I didn’t put up this post to say that Nasser was an all-around good guy. I was specifically concentrating on the acceptability of the hijab back then.
We owe the regression to the USA funding of the Freedom Fighters in Afghanistan against the Commumist goverment. After that regression and who was worried about women then?
I think that neither Egypt is much influenced by Afghanistan nor the world is much influenced by the USA.
The world isn’t much influenced by the USA? Have you seen a list of countries with US military installations or which live under US financial or military hegemony?
I do not see countries living under US financial or military hegemony. Instead, I see countries with overall developmental level corresponding to early Iron Age kicking the a*s of the USA, apologies for my language.
Try this:
http://qz.com/374138/these-are-all-the-countries-where-the-us-has-a-military-presence/
Added to which, New Zealand for example should certainly be included because, notwithstanding our well-known stoush with the US over our Nuclear Free legislation, New Zealand is, disgracefully, home to an electronic snooping station at Waihopai which montors every signal it can get its hands on and sends them all to the NSA.
Don’t even get me started on the financial side though that should possibly be retitled ‘Wall Street/multinational’ hegemony, backed up by bought-and-paid-for-by-lobbyists US government officialdom.
cr
From that article:
“Altogether, based on information contained in the DoD’s latest Base Structure Report (BSR), the US has bases in at least 74 countries and troops practically all over the world, ranging from thousands to just one in some countries (it could be a military attaché, for instance).”
This explains why Ukraine is indicated on the map; but if someone says that Ukraine is under US military domination, I’ll consider this a dark joke inappropriate in these hard times.
Yet the Ukraine was contemplating joining NATO.
But leaving out Ukraine, there are certainly more than enough countries dominated by the US, one way or another, to falsify your statement that “the world is [not] much influenced by the USA”. (Really? The Iraq invasion had no influence on the world? We wish…)
That doesn’t preclude that *some* iron-age countries may be kicking the USA’s ass, as you put it.
cr
My country is also there, and also we have US bases on our soil, I claim that we are not dominated by the USA in one way or another. These bases are a material expression of the obligation of the USA as our NATO ally, an obligation that I wonder for how long will persist.

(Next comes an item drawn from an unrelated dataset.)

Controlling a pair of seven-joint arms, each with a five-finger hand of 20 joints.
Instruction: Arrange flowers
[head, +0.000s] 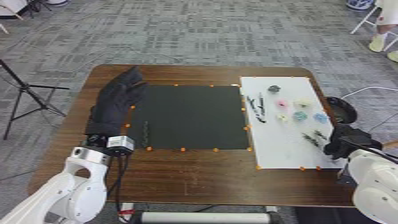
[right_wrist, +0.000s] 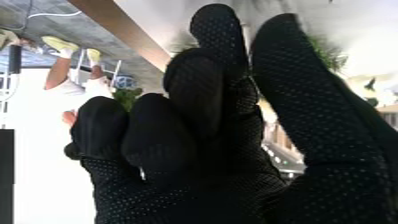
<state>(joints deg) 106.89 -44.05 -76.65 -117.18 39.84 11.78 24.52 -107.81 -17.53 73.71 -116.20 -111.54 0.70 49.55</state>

Iraq is in my list of “countries at the level of early Iron Age that kicked the a*s of the USA”, not a country dominated by the USA. Others are Vietnam, Somalia and Afghanistan.
“Although”, not “also”.
Whether or not your country (Bulgaria??) is ‘dominated’ by the USA, I don’t think you can claim it is not ‘much influenced’ by the USA (your original statement).

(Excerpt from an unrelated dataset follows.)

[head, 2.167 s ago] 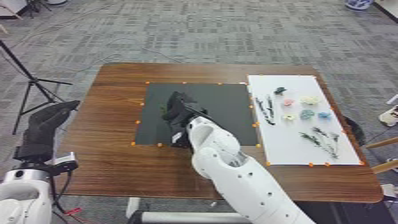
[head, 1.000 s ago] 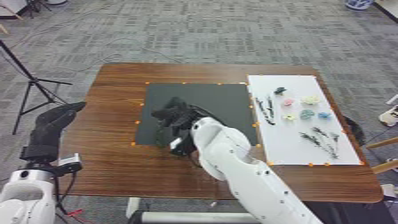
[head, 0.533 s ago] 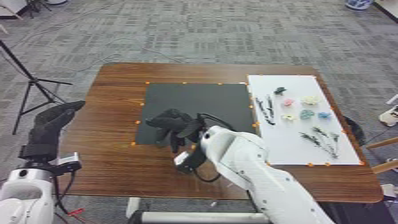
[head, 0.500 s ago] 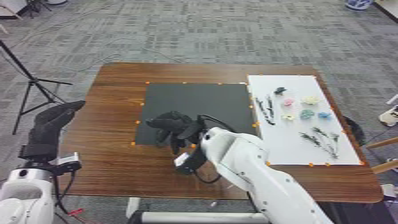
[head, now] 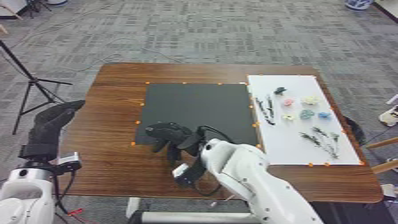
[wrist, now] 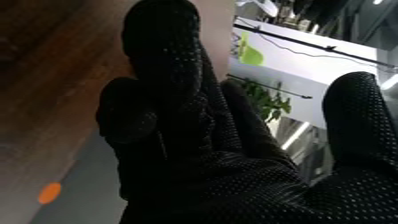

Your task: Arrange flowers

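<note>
In the head view my right hand (head: 167, 134) hangs over the near left part of the dark mat (head: 200, 100), fingers pointing down. In the right wrist view that hand (wrist: 240, 180) has relaxed fingers and the thumb spread apart, with nothing visible between them. My left hand (head: 55, 120) stays off the table's left edge, fingers straight. On the white sheet (head: 302, 157) at the right lie a dark flower (head: 280, 91), a pink flower (head: 287, 102), a cream flower (head: 309, 100), a teal flower (head: 306, 114), a blue flower (head: 324, 115), a pale yellow flower (head: 288, 117), dark stems (head: 270, 110) and green sprigs (head: 330, 143).
Orange markers line the mat and sheet on the brown table (head: 111, 165). A black tripod (head: 31, 80) stands on the floor beyond the left edge. My right forearm (head: 266, 182) crosses the table's near edge.
My right hand has drawn back from the mat's middle toward the robot, uncovering more of the mat. The flowers and sprigs on the white sheet have stayed in place.
</note>
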You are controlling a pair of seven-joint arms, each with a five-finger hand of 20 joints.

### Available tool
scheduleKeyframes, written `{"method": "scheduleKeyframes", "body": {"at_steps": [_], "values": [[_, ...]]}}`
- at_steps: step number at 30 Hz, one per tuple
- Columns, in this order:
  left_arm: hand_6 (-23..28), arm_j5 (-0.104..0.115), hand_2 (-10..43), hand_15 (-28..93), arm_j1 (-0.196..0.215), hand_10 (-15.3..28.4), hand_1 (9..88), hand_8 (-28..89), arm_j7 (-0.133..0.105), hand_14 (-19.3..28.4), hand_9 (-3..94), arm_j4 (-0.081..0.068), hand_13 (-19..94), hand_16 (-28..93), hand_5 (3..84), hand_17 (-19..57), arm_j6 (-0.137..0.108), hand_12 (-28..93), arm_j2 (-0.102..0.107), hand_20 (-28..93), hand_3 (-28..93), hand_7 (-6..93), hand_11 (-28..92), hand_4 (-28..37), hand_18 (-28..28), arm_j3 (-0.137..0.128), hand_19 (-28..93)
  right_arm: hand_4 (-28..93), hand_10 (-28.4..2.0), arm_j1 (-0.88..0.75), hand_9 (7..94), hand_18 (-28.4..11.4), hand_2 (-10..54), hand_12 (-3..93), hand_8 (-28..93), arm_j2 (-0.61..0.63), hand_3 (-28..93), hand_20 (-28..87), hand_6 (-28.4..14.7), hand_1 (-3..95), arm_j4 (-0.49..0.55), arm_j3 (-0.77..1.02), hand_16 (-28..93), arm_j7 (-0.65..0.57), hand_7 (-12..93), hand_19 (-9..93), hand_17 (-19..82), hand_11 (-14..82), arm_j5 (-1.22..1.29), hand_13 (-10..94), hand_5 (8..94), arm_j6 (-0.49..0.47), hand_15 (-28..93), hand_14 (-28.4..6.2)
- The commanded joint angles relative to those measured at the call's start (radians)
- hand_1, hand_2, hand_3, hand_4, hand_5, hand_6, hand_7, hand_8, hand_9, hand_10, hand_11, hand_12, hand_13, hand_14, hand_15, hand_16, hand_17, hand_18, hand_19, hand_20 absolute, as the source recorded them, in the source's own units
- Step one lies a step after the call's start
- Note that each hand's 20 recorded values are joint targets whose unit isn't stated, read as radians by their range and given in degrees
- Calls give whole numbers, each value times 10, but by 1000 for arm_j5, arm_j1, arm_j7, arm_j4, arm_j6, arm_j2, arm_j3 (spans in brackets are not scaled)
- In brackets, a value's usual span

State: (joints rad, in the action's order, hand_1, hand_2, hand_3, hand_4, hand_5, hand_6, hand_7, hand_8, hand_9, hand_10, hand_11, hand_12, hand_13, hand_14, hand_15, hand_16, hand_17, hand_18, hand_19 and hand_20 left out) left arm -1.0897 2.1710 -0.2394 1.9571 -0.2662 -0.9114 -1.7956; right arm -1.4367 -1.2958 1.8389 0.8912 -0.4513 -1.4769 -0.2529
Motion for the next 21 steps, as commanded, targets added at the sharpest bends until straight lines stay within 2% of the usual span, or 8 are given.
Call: {"method": "scheduleKeyframes", "body": {"at_steps": [1, 9, 21], "values": [[20, -1, -95, 70, -10, 111, 240, -83, -5, 118, 387, 0, 274, 25, 468, 1, 12, 126, -15, 145, 666, 191, 159, -273, 86, 8, 2, -121, -173, -38, 593, -210, 162, 91, -29, -43, 484, 385, -108, 170, -55, 10, 319, 74, 9, 928, 529, 69, -51, 852, 222, -3, 473, -129], [21, 2, -95, 70, 0, 111, 240, -83, -6, 119, 387, 4, 275, 26, 469, 0, 7, 126, -21, 145, 666, 189, 158, -273, 87, 1, 2, -117, -175, -42, 584, -218, 152, 86, -30, -46, 487, 375, -105, 173, -54, 9, 302, 56, 0, 927, 518, 70, -74, 841, 196, -19, 479, -135], [21, 1, -95, 70, -9, 111, 240, -82, -9, 118, 387, 2, 275, 27, 469, -1, 10, 126, -22, 145, 666, 189, 158, -274, 88, 9, 2, -113, -177, -52, 621, -221, 149, 89, -30, -37, 485, 381, -109, 172, -63, 12, 301, 80, -11, 932, 520, 76, -117, 847, 189, -36, 483, -133]]}}
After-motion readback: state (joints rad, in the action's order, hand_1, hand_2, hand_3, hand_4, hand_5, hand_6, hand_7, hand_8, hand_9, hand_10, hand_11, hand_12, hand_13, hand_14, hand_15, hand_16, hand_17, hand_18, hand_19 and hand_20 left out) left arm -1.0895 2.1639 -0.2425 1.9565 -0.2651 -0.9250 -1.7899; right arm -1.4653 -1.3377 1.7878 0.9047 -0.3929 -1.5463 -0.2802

To claim the world as a whole is not much influenced by the USA is an even more rash claim which I doubt anyone on this site would agree with.
‘Countries that kicked the ass of the USA’ – well, certainly Vietnam, but at what cost to themselves?
cr
While we have made a civilizational choice to be in the US camp – and so you are right to say that we are much influenced by the USA – the USA able to influence anyone no longer exists. This is my point. Time will be needed for the world to adapt to the new reality, and statesmen will often have the funny look of a person trying to take a seat that is no longer there.
Of course, Vietnam was not alone. From Wikipedia:
“Due to the urgency brought on by Operation Rolling Thunder, and until North Vietnamese missilemen could be trained, Soviet PVO SAM Anti-Aircraft Missile operator/instructors were quickly deployed to North Vietnam in 1965, and through 1966 were responsible for downing approximately 48 US aircraft during the course of defending North Vietnam.”
So, to me, the Vietnam War reminds an episode at the end of Adams’ “Life, Universe and Everything” where a forest dweller complains of two hostile powers that always come to fight out their disagreements in his forest, making his people collateral damage.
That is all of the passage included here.